Serverware Group plc
- Industry: software company
- Founded: November 1983
- Founder: Peter Seldon Selim Kohen
- Defunct: 27 April 2017

= Serverware Group =

UK software company

Serverware Group plc was a software company formed in November 1983 following a management buyout of Information Systems Group plc.

==Early history==
The company was formed by Peter Seldon (father of journalist Myma Seldon) and Selim Kohen to develop systems management software. Initially the software focus was on Unix and Pick software, but in the mid-1990s the company moved into Windows NT software development. While the core business was software development, the company also resold products developed by other manufacturers (such as Diskeeper, FAXmaker, Octopus, Quota Manager and Remotely Possible) to help with the funding of their own software.

==SeNTry==
The first NT product to be developed by the company was SeNTry. This allowed administrators to monitor the Event Logs of multiple Windows NT computers from a central location. The list of product features grew as development continued until, in June 1998 the intellectual property rights were bought by Mission Critical Software, Inc., who renamed the product Enterprise Event Manager. They later merged with NetIQ,. No code from SeNTry was part of the Mission Critical-developed product Operations Manager which was later licensed to Microsoft.

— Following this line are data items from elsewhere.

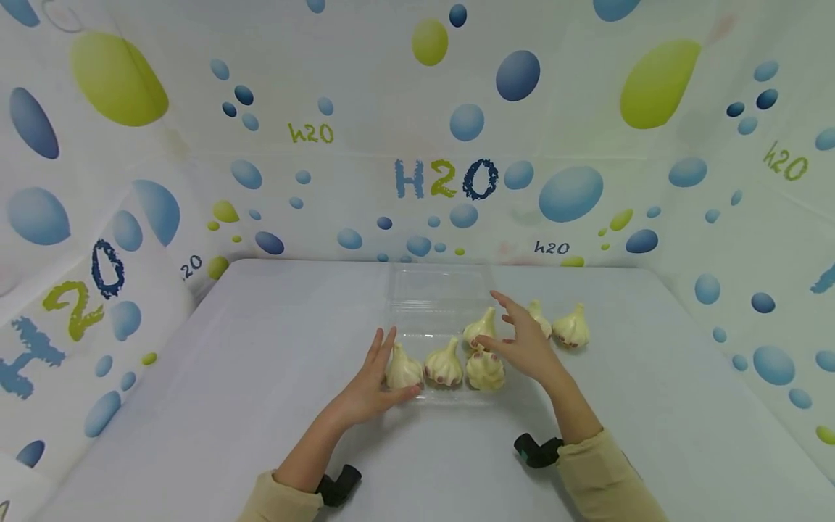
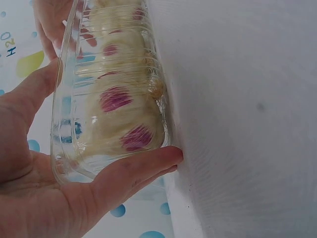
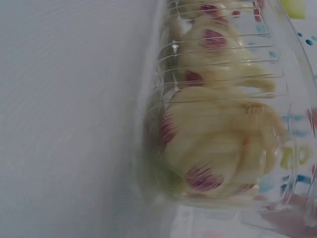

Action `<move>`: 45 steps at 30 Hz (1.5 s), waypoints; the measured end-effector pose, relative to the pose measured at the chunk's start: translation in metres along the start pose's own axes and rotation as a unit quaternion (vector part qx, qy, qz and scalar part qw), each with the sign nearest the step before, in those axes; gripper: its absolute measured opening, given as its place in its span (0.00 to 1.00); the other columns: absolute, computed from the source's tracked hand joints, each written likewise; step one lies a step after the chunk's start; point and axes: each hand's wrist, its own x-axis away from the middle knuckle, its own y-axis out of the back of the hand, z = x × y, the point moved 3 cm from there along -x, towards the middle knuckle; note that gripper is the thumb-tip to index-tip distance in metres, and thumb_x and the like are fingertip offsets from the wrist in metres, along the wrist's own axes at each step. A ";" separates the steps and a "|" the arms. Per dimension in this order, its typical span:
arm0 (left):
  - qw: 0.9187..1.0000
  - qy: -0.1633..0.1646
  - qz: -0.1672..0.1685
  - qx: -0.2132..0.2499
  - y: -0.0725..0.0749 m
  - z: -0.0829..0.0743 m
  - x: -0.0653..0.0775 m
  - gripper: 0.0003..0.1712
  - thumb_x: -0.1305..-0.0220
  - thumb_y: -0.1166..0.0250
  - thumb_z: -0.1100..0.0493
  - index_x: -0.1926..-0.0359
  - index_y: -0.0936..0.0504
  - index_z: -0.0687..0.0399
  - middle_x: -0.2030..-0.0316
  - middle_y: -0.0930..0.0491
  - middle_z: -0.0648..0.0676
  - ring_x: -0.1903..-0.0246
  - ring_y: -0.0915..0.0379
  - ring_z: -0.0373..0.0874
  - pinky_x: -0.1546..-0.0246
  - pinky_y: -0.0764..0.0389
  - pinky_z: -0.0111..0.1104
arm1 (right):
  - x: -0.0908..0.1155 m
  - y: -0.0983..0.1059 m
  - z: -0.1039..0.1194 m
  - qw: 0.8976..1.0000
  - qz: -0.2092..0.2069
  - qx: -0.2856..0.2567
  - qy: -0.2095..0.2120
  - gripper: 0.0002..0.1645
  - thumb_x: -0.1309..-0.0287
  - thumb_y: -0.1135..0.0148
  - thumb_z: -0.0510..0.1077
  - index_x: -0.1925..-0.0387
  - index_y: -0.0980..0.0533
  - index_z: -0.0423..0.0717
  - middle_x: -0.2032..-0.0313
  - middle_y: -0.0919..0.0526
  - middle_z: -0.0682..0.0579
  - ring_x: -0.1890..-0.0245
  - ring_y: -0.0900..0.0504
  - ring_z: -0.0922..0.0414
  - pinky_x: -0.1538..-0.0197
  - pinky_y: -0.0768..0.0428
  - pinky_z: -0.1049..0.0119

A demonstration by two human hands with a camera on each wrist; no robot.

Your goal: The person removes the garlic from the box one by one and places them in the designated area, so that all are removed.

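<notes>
A clear plastic clamshell container (image 1: 457, 399) lies with its lid (image 1: 440, 286) folded back. Several garlic bulbs (image 1: 444, 364) with purple-streaked cloves sit in its base. My left hand (image 1: 367, 391) is at the left end, thumb along the front wall and the other fingers stretched along the side. In the left wrist view that hand (image 2: 29, 163) touches the container's end wall. Over the right end, my right hand (image 1: 527, 346) has its fingers extended and its thumb tip beside a back garlic bulb (image 1: 480, 330). The right wrist view hides most of this hand.
Two loose garlic bulbs, one a whole bulb (image 1: 572, 328) and one partly behind the right hand (image 1: 539, 319), lie right of the container. They rest on a white table (image 1: 261, 348). A patterned curtain (image 1: 365, 196) stands behind and at both sides.
</notes>
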 end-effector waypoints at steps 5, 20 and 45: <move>1.000 0.001 0.000 0.001 0.000 0.000 0.000 0.57 0.46 0.34 0.47 0.28 0.65 0.45 0.30 0.73 0.62 0.33 0.71 0.62 0.43 0.51 0.62 | -0.004 -0.005 0.010 0.999 0.013 0.048 0.010 0.48 0.49 0.33 0.49 0.32 0.47 0.45 0.35 0.44 0.38 0.40 0.39 0.37 0.46 0.33 0.44; 1.000 -0.003 -0.001 -0.002 0.000 0.002 -0.002 0.57 0.45 0.33 0.48 0.28 0.65 0.45 0.30 0.72 0.62 0.33 0.70 0.62 0.43 0.50 0.61 | -0.018 -0.026 0.009 0.990 0.000 0.121 -0.071 0.53 0.52 0.32 0.46 0.32 0.51 0.37 0.38 0.43 0.30 0.39 0.42 0.35 0.41 0.39 0.44; 1.000 -0.007 0.001 -0.005 0.000 0.001 -0.001 0.57 0.45 0.34 0.48 0.28 0.65 0.46 0.31 0.73 0.62 0.33 0.70 0.62 0.43 0.50 0.61 | -0.032 -0.046 0.006 0.987 0.012 0.161 -0.007 0.52 0.61 0.31 0.29 0.33 0.43 0.45 0.42 0.47 0.35 0.74 0.32 0.50 0.74 0.28 0.66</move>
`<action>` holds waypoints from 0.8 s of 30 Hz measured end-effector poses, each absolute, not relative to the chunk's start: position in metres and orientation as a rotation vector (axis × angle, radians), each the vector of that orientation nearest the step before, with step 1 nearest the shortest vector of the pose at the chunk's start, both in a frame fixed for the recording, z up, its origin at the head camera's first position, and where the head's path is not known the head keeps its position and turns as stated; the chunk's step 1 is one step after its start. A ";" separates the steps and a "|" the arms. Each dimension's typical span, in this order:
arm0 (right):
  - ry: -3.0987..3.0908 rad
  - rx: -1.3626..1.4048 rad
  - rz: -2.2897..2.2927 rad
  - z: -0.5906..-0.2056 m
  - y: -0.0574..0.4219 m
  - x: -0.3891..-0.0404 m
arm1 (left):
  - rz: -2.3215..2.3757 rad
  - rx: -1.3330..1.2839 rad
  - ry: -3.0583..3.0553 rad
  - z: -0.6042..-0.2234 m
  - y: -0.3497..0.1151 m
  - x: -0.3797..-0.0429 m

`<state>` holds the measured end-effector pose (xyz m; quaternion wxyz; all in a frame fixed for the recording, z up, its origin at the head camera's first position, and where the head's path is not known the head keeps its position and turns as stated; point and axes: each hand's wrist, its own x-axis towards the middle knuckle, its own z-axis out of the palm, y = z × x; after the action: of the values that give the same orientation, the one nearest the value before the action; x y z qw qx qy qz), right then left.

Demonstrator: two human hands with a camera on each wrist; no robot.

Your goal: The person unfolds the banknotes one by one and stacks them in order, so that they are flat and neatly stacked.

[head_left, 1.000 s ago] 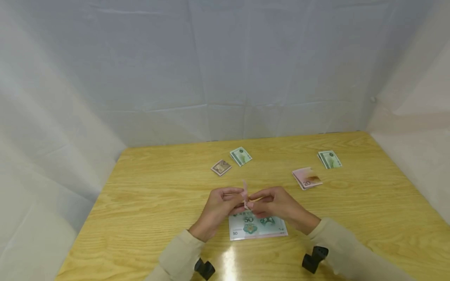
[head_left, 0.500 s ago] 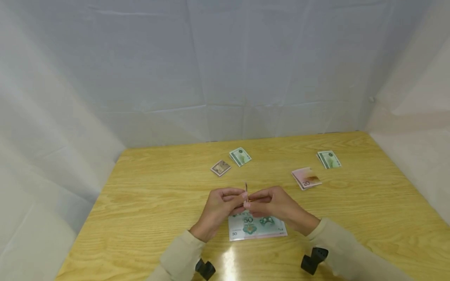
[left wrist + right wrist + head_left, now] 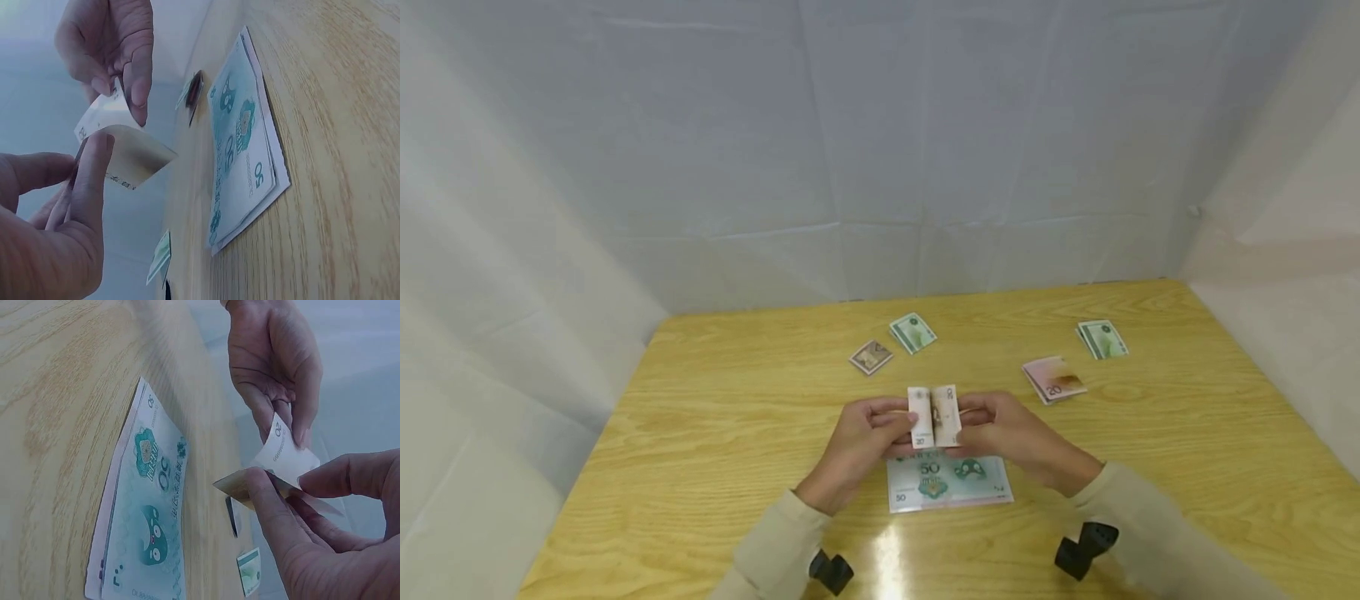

==Enterprise Configuration Manager==
Following the successful sale of SeNTry, Serverware began development of a new management tool. Originally named eNTts (or enhanced NT tool set) the product allowed administrators to manage and control Windows NT services, DLLs and user passwords on remote Windows NT computers. Later versions increased the feature count by adding registry monitoring, Emergency Repair Disk creation and more.

In 1999 the rights to the product (by this time named Enterprise Configuration Manager or ECM) was sold to a company named Fundamental Software (later renamed as Configuresoft, Inc.), which was founded for this purpose. Serverware took a stake in the new start-up as part of the deal.

==Serverware after Selim Kohen==
In 2000 Technical Director Selim Kohen died, aged 50. As he had been the driving force behind the development of new products the company scaled back their development work, and continued operating primarily as a reseller, and the UK distributor for ECM and Aftama IETP technology.

In 2008 Serverware group formed a subsidiary of the main company that specialised in the needs of Government in the UK and Europe they appointed a new CEO to run this operation and develop the core offerings of Serverware Group going forward.

The company was dissolved on 27 April 2017.